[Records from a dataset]

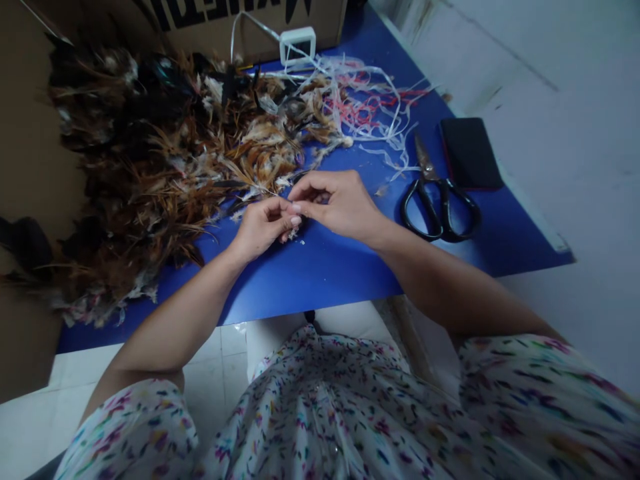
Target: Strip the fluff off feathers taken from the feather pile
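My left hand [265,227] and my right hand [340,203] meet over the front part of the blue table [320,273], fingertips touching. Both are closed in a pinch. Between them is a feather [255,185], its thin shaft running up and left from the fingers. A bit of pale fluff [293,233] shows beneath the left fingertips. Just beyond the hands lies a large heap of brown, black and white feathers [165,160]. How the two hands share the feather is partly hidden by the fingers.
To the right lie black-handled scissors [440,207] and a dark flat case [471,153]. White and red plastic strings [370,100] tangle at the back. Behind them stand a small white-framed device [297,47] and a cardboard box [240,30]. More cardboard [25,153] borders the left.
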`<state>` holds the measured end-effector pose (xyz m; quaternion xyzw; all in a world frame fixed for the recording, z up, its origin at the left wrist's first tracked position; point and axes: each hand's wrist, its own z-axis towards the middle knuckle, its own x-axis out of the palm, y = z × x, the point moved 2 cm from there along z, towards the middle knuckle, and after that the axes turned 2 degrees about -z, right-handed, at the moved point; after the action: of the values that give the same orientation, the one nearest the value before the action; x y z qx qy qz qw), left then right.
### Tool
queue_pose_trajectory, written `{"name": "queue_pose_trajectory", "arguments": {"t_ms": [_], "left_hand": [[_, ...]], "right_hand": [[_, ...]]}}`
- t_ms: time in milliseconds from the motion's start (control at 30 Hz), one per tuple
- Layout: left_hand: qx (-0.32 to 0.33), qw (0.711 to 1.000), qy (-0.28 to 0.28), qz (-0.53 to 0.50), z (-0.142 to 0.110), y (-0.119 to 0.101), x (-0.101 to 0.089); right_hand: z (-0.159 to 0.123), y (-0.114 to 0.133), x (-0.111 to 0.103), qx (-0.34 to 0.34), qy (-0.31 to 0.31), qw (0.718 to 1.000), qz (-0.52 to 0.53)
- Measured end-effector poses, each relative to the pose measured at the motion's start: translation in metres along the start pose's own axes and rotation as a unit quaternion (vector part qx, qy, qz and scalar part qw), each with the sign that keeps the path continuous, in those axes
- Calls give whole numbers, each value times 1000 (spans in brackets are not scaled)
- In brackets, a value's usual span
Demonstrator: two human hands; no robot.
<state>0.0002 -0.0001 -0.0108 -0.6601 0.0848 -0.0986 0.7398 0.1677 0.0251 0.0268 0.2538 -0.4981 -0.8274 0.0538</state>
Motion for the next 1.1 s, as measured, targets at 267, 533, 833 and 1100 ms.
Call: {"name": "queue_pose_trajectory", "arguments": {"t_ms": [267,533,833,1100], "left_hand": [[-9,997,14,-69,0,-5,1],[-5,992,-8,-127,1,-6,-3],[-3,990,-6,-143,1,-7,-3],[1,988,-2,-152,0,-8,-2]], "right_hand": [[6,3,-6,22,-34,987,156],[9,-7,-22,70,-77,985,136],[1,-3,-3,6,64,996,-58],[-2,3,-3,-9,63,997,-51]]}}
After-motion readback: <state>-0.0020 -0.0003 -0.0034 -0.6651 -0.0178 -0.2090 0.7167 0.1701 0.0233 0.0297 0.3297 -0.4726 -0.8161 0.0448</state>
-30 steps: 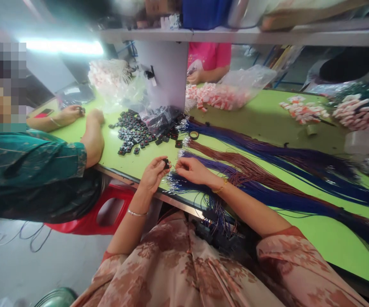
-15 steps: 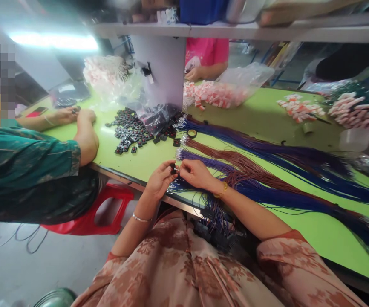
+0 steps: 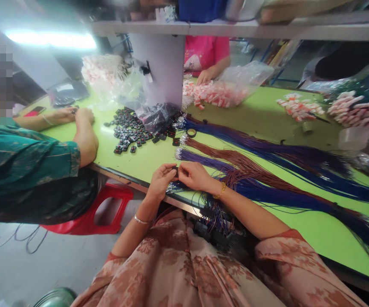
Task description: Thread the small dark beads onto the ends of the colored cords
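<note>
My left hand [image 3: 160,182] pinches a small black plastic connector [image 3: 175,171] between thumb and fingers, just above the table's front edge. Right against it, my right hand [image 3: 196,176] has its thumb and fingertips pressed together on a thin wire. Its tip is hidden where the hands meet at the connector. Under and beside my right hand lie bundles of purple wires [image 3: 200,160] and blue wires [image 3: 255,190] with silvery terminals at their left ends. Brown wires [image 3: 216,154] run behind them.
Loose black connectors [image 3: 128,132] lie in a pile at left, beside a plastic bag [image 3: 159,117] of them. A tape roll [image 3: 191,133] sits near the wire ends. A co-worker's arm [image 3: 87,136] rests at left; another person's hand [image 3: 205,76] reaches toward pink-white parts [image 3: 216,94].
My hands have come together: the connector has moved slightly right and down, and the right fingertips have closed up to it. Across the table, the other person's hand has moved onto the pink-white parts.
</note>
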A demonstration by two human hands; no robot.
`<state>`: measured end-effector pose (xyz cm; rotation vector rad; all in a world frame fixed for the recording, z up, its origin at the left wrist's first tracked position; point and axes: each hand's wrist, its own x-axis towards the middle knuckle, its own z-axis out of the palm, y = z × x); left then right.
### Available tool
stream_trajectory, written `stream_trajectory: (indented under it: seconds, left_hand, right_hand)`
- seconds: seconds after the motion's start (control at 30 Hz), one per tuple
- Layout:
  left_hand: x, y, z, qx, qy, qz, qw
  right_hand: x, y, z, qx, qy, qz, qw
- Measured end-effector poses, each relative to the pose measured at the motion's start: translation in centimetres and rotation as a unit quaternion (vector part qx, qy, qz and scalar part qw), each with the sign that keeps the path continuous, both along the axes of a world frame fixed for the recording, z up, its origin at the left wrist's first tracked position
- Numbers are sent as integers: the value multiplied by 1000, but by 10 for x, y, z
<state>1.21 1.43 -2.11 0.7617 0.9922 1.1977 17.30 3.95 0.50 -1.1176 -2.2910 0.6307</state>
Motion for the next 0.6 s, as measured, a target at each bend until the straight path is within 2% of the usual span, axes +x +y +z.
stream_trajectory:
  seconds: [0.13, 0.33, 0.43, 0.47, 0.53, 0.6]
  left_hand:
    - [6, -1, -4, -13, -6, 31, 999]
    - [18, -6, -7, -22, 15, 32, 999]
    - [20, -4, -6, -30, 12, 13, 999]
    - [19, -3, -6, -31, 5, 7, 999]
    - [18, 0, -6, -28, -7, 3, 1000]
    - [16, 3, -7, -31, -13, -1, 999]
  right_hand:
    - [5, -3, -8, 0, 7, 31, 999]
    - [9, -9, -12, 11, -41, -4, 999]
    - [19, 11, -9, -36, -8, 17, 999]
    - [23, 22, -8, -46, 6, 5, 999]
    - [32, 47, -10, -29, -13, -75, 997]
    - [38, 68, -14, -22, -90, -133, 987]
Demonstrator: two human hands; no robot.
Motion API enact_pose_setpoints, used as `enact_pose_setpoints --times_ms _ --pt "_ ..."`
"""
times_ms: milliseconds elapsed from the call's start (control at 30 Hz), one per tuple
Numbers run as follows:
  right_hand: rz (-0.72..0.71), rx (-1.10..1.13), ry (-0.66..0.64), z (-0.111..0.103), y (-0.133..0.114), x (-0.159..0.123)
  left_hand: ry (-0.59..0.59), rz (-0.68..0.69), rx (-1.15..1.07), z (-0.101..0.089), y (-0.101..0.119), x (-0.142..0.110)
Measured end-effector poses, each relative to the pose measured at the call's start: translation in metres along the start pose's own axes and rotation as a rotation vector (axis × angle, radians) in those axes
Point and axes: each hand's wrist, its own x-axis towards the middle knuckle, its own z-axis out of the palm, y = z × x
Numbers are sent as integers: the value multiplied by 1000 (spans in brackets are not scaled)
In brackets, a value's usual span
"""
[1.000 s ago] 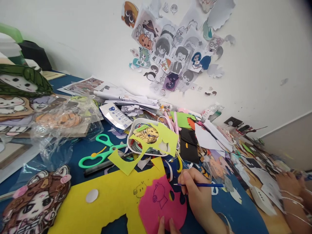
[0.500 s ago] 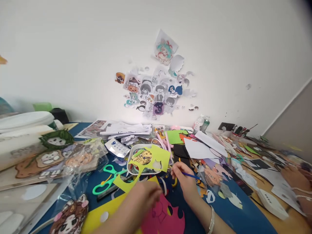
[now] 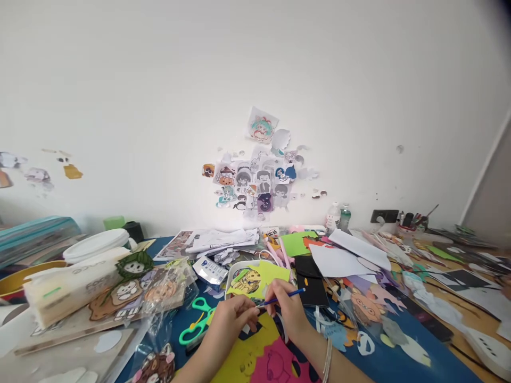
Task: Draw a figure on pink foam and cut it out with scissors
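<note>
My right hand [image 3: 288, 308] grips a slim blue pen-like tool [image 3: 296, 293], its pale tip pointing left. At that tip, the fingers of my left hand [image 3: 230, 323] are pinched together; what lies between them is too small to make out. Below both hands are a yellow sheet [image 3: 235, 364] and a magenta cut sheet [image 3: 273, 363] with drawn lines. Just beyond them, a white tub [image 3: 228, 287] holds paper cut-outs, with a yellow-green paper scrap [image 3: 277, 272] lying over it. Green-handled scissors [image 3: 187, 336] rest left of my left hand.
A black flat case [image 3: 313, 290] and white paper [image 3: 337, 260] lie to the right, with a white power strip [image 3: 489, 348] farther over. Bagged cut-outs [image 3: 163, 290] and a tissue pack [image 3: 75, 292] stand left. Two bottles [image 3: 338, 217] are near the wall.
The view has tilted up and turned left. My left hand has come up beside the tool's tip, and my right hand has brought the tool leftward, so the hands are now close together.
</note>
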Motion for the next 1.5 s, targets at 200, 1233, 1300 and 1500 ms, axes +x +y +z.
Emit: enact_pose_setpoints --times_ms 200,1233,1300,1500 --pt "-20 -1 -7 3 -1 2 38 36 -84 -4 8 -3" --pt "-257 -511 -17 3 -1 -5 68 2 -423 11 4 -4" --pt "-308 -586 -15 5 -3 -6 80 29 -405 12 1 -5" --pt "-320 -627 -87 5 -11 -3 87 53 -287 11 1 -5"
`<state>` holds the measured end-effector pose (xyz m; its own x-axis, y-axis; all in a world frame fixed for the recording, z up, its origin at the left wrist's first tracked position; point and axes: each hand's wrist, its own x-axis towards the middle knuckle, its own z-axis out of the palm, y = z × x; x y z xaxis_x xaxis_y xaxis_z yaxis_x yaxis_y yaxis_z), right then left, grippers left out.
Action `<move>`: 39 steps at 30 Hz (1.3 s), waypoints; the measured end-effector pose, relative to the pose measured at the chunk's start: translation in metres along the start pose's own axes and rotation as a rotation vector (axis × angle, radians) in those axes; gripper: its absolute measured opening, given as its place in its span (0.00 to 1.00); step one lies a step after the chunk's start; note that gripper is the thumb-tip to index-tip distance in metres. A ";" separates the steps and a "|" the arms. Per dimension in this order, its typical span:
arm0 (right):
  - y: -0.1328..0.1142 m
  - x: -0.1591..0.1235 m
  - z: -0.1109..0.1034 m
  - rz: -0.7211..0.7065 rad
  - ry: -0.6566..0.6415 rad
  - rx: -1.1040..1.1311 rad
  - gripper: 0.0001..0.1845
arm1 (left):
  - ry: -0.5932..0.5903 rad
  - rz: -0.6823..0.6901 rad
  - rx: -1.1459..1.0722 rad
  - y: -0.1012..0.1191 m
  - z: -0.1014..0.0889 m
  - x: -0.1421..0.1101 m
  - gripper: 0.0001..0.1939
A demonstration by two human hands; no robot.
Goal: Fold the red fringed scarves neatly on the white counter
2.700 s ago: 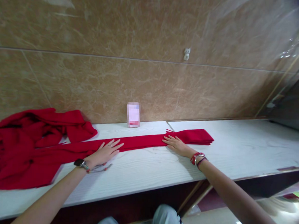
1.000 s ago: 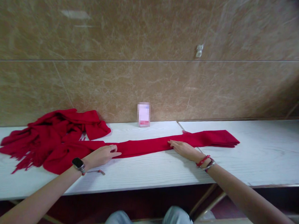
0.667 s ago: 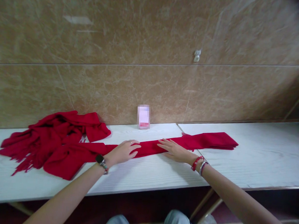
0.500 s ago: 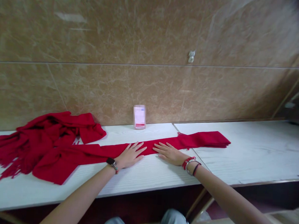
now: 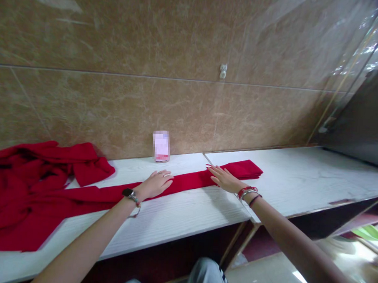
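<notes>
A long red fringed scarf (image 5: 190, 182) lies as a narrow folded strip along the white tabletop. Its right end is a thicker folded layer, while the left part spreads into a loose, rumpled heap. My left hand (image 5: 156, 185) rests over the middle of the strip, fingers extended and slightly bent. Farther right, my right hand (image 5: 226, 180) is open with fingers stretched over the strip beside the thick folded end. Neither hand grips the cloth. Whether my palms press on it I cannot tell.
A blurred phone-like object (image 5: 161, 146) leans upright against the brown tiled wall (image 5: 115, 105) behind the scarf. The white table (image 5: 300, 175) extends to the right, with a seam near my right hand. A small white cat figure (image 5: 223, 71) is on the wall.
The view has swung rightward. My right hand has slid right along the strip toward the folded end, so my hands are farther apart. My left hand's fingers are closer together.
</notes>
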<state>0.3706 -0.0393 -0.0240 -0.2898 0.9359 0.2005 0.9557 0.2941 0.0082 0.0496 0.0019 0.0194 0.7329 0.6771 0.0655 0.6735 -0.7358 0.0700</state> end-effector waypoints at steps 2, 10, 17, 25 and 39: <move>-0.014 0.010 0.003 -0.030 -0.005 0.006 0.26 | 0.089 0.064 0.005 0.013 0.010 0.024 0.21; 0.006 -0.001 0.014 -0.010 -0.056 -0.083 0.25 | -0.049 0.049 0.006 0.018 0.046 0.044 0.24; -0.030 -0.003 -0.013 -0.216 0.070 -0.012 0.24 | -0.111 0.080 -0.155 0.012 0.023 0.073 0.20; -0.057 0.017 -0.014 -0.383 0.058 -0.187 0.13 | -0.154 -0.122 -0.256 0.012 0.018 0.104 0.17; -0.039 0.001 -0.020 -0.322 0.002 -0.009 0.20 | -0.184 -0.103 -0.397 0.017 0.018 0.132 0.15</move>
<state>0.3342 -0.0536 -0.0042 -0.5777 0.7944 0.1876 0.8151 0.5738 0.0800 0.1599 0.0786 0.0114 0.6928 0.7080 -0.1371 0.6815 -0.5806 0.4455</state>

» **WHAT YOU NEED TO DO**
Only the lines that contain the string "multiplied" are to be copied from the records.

» **RESULT FOR THIS EXERCISE**
- Numbers are sent as integers: the value multiplied by 1000, but by 10 for x, y, z
Numbers are sent as integers: the value multiplied by 1000 (spans in brackets are not scaled)

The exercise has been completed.